When my Chinese room-mate got acne on her face, she ate a porridge made of green mung beans. Soaked mung beans are considered cooling foods in Traditional Chinese Medicine (TCM). They support the yin earth and disperse yang heat. Indian Ayurveda, too, has its own theories of heating and cooling foods. Ripe yellow mangoes are considered heating. My grandmother always ate mangoes with some yogurt to balance the fruit’s intrinsic heating properties. The mango theory didn’t make sense to me, I told my Dad. Nature, after all, doesn’t make mistakes. If it bestowed a bounty of mangoes all through the summer months, the fruits had to be there for a reason: to cool us off. No, said my Dad. Mangoes were indeed heating fruits; and yes, nature didn’t make mistakes. The reason mangoes came to us in the summer was answered in a pithy Sanskrit saying, “Ushnam Ushnena Shamyati”, which is akin to the Latin “Similia Similibus Curantur”. Like cures like, in plain English. Heating fruits like mangoes help dispel the heat of summer.
Panakam is another drink that is served around this time of year. Made with jaggery, pepper, dried ginger and cardamom, it balances electrolytes and quenches thirst. The bael (Bengal quince) fruit is famously cooling. Starting now, bael sherbets will be sold in by-lanes all over India. The green fruits, about the size of a small football, will be stacked like a pyramid. The yellow insides will be scooped out, made into a pulp and served with spices and sugar.
Sandalwood is cooling; and chandan sherbet infused with rose or mogra petals is another visually arresting cooling drink.
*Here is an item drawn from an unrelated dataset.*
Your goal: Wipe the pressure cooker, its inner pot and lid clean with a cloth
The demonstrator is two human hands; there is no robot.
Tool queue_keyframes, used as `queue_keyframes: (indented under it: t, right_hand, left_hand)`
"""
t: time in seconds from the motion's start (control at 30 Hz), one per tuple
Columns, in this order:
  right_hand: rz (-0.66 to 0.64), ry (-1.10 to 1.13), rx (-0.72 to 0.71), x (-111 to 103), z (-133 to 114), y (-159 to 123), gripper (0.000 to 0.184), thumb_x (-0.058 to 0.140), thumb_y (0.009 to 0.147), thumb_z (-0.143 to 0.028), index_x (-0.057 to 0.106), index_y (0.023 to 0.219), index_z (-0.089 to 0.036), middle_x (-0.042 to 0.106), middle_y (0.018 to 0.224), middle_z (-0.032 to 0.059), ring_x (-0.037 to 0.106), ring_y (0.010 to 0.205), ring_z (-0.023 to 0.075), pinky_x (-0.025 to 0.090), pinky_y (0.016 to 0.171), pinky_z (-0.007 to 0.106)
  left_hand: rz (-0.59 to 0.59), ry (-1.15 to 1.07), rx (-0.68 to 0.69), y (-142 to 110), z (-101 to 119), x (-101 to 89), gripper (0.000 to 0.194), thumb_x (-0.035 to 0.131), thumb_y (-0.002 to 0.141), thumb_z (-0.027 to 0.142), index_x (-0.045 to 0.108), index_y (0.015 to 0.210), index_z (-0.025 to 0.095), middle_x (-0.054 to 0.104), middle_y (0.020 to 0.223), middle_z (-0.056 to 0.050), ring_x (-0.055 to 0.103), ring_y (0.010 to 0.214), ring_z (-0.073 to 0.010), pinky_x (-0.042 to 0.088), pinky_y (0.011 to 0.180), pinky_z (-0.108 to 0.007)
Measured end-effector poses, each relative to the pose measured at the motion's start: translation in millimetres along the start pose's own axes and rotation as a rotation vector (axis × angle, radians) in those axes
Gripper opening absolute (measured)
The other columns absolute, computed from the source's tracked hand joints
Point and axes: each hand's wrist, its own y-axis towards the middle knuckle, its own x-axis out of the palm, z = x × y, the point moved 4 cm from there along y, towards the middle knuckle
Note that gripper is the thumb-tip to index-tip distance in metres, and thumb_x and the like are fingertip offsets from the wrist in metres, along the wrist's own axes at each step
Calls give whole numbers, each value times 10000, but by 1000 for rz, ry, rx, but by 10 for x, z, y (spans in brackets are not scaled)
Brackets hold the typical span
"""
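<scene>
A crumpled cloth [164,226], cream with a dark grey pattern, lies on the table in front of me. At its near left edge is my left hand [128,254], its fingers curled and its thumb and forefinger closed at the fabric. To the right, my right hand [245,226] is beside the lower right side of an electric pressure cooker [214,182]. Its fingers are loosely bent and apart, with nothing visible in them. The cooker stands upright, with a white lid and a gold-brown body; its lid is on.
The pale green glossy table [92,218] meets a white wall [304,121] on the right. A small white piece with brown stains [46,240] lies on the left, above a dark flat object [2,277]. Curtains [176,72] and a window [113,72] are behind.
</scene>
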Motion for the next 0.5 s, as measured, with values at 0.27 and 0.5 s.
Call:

In my home, I am making a short-cut sherbet. I have submerged a stick of sandalwood in water and floated some mogra and rose petals on top. For good measure, I am preparing this concoction in a copper vessel. In two months, I expect that the fountain of youth will have found me. Either that, or my hair will turn yellow from all the sandalwood I am imbibing.
Are sherbets being overtaken by mocktails? Most restaurants serve mocktails but few include sherbets in their menu. Nimish Bhatia, regional executive chef (south), The Lalit Ashok Bangalore, serves sherbets at his Baluchi restaurant. “We have tukhmalanga sherbets made of those round seeds (called “sabja” in Mumbai) that are part of faloodas,” he says. “These are perceived to be thirst quenchers and coolants.” Other Baluchi sherbets are infused with hibiscus and rose flowers.
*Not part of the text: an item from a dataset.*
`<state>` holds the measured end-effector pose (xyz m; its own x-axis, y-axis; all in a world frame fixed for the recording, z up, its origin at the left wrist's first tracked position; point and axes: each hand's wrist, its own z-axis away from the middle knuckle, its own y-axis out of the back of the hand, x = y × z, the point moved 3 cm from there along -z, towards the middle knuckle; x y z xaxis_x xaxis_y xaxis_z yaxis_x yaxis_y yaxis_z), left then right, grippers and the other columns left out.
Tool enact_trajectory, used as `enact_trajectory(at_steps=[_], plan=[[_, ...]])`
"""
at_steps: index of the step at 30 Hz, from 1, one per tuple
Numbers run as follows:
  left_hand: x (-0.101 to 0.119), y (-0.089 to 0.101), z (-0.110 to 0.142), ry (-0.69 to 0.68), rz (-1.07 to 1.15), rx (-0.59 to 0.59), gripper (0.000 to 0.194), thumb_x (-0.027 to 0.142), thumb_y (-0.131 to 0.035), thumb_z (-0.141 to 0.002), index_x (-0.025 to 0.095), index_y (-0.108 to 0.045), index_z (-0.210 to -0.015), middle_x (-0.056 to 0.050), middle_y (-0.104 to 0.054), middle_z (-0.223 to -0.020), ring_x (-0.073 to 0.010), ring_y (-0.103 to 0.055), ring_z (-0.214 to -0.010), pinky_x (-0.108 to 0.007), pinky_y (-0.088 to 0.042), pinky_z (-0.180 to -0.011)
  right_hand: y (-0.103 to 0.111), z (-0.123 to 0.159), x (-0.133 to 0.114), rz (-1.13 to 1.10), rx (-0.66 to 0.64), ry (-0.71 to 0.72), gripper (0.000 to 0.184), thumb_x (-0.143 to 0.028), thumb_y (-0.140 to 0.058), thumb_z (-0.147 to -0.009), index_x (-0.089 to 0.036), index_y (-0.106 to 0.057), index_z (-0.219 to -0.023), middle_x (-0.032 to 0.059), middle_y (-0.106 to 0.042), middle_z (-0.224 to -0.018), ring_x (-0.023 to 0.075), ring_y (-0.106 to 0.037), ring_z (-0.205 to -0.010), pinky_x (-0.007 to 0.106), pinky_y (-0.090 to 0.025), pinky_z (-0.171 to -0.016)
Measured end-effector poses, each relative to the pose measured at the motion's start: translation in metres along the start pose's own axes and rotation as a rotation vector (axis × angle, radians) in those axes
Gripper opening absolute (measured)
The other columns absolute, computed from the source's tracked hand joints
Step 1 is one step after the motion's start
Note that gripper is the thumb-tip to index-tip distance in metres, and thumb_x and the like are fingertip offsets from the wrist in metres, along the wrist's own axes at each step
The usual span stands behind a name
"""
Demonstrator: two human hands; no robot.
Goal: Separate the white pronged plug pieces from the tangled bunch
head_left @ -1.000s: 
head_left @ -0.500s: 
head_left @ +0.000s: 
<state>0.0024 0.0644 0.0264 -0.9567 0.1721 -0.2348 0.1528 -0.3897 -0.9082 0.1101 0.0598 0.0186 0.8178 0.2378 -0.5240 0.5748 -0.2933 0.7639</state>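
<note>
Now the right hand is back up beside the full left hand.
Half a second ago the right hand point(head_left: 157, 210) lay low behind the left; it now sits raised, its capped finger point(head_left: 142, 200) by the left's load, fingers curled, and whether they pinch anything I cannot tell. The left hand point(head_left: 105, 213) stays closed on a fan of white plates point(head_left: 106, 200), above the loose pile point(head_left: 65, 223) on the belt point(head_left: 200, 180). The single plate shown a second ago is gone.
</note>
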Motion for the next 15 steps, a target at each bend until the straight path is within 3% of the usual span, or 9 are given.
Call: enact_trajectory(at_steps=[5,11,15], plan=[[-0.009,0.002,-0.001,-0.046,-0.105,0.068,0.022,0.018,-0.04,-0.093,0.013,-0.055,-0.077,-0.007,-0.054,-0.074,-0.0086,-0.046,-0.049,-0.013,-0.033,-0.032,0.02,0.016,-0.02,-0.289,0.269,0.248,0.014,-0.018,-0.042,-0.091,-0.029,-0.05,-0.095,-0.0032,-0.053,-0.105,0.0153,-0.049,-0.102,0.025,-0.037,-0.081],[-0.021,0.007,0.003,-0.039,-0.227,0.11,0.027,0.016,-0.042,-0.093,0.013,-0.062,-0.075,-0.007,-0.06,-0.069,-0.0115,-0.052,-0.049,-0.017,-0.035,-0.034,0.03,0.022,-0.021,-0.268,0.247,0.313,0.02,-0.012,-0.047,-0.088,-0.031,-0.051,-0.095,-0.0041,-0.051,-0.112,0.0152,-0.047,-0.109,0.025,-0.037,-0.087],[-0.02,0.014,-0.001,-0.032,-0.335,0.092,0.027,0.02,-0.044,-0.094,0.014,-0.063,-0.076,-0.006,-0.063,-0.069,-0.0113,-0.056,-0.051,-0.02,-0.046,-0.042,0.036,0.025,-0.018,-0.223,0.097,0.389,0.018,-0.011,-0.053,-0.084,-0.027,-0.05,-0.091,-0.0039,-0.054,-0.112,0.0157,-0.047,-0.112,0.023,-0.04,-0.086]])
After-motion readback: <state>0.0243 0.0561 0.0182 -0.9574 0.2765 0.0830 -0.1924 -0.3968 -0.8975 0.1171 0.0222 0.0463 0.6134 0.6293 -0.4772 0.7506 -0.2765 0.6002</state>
Raj Sethia, chef and CEO of Gangotree restaurant in Bangalore and Chennai, is a sherbet purist. He says that mixing a number of ingredients does not a sherbet make. Milk too is a no-no in the sherbet category, but forms the basis of the thandais that we all drink. “Anything that is an amalgam of many ingredients comes into the mocktail category,” says Sethia. “They are not sherbets.” He speaks effusively about the sherbets of his childhood—such as keri ka panna and bael sherbet—their history that began when the Mughals came to India, and how sherbets can trace their lineage and names back to Arabia and Turkey. But you know what? He is writing a book on mocktails—not sherbets. Mocktail seems to be the drink of today, and sherbet, a summer drink from yesteryear.
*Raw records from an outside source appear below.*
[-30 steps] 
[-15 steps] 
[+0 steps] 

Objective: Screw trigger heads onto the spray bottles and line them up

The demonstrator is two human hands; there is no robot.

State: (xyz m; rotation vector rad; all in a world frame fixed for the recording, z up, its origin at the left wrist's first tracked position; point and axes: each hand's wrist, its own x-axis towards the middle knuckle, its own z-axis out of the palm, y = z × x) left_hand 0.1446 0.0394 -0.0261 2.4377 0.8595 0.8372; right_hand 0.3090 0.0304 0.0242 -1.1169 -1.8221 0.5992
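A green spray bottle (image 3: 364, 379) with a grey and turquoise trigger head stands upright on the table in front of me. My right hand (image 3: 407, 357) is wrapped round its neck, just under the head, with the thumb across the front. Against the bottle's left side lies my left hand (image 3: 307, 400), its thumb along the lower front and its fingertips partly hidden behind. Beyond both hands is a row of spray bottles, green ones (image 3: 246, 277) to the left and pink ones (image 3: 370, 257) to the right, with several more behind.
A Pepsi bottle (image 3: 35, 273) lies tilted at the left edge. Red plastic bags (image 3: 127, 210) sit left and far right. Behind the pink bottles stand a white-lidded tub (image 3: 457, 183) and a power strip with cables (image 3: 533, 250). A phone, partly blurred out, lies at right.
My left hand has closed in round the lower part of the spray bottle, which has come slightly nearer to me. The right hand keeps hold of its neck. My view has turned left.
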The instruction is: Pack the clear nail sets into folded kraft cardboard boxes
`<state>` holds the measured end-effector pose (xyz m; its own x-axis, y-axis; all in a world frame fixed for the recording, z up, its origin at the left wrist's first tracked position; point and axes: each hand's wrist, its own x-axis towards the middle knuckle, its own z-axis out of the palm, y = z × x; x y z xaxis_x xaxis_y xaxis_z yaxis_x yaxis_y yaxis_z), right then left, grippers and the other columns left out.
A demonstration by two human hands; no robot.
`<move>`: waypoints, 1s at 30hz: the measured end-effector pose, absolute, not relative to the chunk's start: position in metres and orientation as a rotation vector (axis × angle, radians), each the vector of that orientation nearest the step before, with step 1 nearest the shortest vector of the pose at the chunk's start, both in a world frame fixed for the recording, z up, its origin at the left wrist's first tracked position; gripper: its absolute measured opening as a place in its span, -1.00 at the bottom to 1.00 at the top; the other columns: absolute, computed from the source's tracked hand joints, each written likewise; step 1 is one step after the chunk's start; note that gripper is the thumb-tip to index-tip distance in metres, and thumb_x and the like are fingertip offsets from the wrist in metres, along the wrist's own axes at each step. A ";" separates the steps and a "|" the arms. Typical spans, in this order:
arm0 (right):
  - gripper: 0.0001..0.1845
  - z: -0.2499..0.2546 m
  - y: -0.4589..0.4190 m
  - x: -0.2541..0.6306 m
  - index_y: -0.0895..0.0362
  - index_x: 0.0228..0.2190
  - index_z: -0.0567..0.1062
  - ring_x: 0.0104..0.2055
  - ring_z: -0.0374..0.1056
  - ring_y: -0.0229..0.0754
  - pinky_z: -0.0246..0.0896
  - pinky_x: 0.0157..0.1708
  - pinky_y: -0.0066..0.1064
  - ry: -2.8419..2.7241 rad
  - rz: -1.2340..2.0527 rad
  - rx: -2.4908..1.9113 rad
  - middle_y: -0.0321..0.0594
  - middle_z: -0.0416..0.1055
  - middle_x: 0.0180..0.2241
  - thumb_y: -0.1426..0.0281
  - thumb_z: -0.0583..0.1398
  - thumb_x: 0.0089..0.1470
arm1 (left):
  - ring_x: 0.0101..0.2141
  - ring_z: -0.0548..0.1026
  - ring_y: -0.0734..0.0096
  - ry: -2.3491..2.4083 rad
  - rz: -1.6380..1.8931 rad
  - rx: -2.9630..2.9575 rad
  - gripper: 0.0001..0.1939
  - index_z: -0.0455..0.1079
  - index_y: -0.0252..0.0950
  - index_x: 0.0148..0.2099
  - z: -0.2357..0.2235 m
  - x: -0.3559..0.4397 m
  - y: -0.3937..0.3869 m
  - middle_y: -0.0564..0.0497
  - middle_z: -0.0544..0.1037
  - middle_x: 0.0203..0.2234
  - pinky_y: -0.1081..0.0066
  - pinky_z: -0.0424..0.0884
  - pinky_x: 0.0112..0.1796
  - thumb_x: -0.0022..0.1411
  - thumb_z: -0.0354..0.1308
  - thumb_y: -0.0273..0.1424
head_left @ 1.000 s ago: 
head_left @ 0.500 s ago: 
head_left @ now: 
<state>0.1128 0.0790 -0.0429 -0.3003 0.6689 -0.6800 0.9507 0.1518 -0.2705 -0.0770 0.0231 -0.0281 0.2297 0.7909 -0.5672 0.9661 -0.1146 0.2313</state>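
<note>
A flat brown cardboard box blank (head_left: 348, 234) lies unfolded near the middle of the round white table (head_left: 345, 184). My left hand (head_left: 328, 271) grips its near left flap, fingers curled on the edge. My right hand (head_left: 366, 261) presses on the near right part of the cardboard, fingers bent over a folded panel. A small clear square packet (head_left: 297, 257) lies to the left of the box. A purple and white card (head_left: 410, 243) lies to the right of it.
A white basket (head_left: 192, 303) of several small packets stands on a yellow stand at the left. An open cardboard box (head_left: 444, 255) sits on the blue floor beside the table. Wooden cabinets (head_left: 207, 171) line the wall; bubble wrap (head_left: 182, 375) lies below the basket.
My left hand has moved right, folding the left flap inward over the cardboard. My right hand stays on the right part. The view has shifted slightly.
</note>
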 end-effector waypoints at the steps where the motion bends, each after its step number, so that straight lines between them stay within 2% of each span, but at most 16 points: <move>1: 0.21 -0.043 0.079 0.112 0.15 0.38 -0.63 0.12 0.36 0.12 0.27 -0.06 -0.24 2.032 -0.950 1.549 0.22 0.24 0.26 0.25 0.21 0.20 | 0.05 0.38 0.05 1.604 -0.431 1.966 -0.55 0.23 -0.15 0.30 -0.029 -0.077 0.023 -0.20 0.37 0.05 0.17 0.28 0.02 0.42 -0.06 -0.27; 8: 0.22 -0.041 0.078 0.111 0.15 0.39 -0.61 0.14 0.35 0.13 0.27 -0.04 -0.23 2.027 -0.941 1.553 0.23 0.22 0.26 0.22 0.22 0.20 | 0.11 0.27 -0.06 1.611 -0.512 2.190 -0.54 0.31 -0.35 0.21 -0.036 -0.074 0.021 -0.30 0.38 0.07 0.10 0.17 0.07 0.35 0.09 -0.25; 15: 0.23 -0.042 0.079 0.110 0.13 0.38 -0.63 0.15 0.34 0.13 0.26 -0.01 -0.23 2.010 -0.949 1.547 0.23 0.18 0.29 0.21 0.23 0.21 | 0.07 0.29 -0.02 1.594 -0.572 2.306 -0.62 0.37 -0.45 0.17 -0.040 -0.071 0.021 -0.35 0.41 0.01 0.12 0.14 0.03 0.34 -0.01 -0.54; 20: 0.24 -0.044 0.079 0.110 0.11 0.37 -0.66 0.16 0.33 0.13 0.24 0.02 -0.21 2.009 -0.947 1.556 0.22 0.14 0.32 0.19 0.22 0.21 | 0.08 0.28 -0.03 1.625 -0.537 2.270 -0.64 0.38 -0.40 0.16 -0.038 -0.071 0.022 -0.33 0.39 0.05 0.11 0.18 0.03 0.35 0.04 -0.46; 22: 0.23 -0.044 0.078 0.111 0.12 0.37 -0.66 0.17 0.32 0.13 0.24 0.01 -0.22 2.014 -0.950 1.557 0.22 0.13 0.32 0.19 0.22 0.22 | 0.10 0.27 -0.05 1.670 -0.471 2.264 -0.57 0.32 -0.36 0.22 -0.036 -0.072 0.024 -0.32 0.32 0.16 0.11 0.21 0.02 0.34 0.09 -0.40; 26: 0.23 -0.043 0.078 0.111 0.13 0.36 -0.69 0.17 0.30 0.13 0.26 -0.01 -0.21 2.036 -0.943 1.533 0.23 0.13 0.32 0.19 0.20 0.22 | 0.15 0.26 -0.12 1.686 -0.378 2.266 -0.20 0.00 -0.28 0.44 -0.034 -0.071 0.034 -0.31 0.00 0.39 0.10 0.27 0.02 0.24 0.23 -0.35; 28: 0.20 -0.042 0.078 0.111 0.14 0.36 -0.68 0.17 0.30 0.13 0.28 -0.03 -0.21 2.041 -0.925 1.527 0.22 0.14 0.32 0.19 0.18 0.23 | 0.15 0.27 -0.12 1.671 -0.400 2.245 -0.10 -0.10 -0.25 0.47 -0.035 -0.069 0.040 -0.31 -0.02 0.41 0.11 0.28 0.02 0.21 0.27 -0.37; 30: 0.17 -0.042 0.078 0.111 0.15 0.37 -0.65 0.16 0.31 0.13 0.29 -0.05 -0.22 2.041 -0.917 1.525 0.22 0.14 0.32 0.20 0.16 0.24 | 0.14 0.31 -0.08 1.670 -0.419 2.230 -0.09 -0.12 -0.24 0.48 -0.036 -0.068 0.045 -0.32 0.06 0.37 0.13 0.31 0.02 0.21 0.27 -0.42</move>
There are two schools of thought when it comes to summer drinks. The West reaches for instant quick fixes: ice creams, slushes, “soda” or fizzy drinks and chilled juices. The East is more convoluted. Most of our sherbets are made with three ingredients: fruits and flowers, spices, and herbs like mint. I posted a request for sherbet recipes on a Facebook page that I highly recommend called Foodies in Bangalore. The name is self-explanatory but the people populating it are from all over India. Within a couple of hours, I had a hundred responses. I found a lot of information on the Gourmet India forum, an online community, as well. The enthusiasm of the responses suggests to me that sherbets are the stuff of summer nostalgia. These are drinks that transport us to our childhood, when we came home to chilled juices and sherbets made of seasonal fruits and spices—red rhododendron in Himachal Pradesh; a delicate green aam panna in Rajasthan; spiced buttermilk in Gujarat and Kerala; red jil jil jigarthanda in Madurai, made of rose syrup and sarsaparilla; Rooh Afza and Rasna coolers all over India; chocolate-coloured panagam in the midst of south Indian weddings; kesar faloodas at Crawford Market in Mumbai along with the ubiquitous tender coconut water; bael panna in Lucknow; the prized Bengali kaancha-mitha mango panna; and a variety of red watermelon-based sherbets in Delhi’s Chandni Chowk. These are the drinks of an Indian childhood, along with sucking on chuskis and ripe tamarind fruits that grow so profusely on the roadside in south India. Climb up a mango tree, lean back on its branches, allow the wind to rustle your hair and suck on a ripe mango or tamarind fruit. Better yet, drink an imli (tamarind) sherbet, Bhojpuri barley sattu, ragi kanji or fresh lime soda. Arrey, lace it with vodka, if you must.
Shoba Narayan is currently drinking green Brahmi sherbet.